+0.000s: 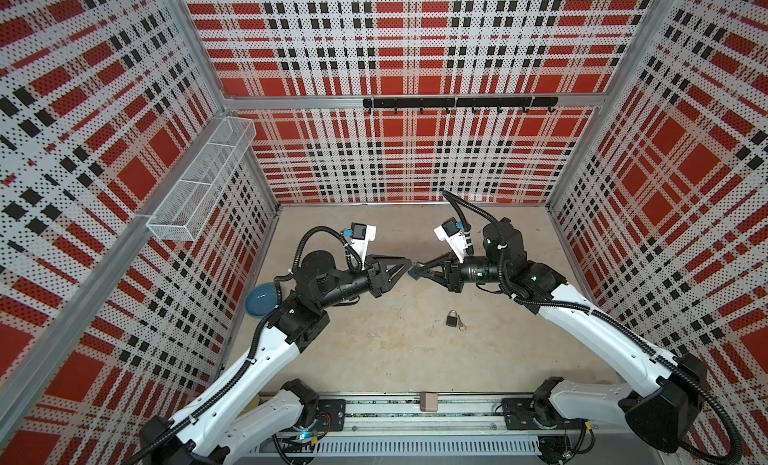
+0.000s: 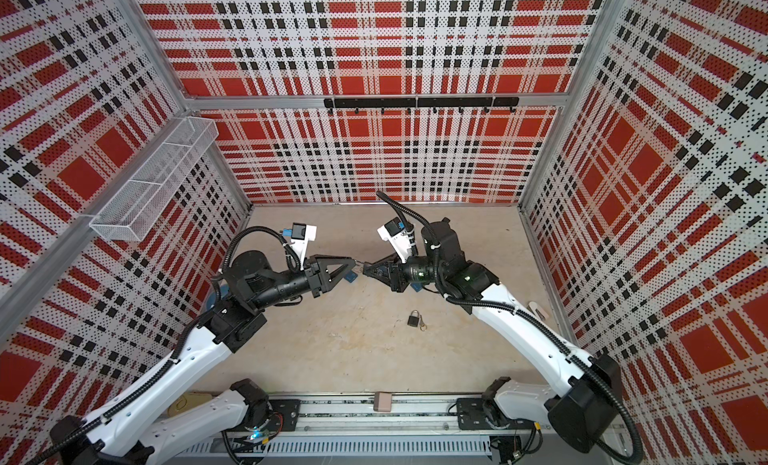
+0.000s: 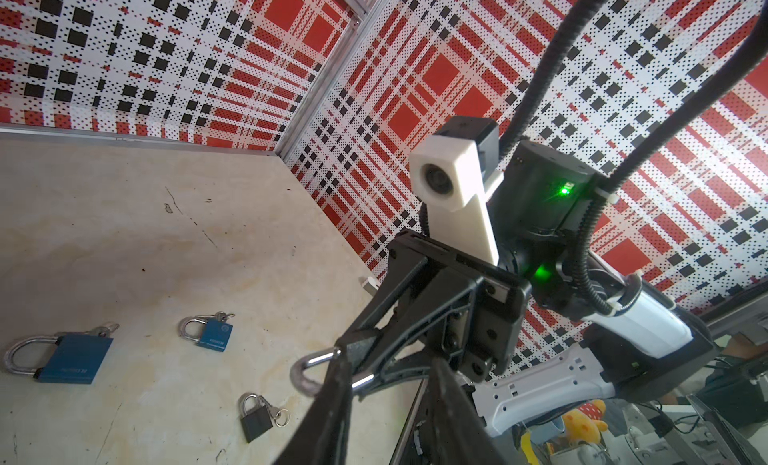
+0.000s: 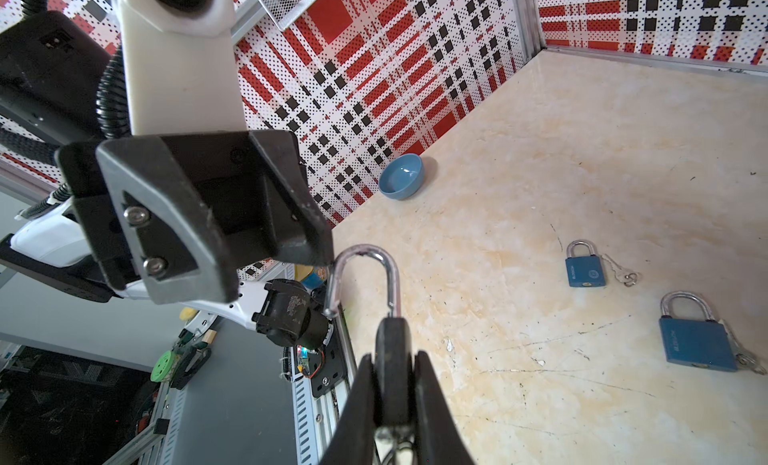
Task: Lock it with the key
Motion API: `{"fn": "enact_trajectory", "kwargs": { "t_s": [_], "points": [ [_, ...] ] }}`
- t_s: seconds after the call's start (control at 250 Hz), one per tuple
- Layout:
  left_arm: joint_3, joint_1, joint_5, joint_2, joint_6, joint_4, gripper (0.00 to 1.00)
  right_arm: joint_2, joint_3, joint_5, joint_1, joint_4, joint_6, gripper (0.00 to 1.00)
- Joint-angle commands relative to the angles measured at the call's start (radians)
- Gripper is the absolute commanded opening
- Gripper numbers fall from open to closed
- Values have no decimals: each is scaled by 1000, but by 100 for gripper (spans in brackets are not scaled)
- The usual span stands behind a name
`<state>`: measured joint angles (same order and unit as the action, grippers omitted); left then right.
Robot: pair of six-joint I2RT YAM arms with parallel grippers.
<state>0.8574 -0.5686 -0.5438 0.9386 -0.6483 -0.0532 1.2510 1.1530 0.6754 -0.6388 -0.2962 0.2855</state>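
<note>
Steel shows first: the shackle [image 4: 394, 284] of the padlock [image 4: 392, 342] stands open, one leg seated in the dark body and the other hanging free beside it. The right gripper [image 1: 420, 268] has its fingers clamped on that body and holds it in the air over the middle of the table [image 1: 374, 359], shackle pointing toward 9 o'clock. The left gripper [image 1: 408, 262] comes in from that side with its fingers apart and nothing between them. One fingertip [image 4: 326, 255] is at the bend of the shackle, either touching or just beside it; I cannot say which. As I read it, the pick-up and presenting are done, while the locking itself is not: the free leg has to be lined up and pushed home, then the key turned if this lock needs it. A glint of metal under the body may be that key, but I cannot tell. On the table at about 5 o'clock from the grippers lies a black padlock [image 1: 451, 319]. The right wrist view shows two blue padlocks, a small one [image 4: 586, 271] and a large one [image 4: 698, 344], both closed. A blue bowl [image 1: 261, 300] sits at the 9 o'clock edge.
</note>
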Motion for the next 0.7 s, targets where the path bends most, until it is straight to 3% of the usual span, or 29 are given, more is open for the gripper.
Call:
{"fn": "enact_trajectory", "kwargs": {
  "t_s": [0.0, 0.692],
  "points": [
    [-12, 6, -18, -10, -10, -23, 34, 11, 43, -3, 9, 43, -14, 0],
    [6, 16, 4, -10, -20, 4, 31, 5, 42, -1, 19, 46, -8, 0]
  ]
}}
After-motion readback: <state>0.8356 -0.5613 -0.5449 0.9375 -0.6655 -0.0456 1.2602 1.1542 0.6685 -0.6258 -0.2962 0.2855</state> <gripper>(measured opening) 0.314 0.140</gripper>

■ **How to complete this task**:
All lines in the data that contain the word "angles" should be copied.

■ **Solution**:
- Joint-angle commands relative to the angles measured at the call's start (radians)
`<state>`: measured joint angles (same order and unit as the action, grippers omitted); left then right.

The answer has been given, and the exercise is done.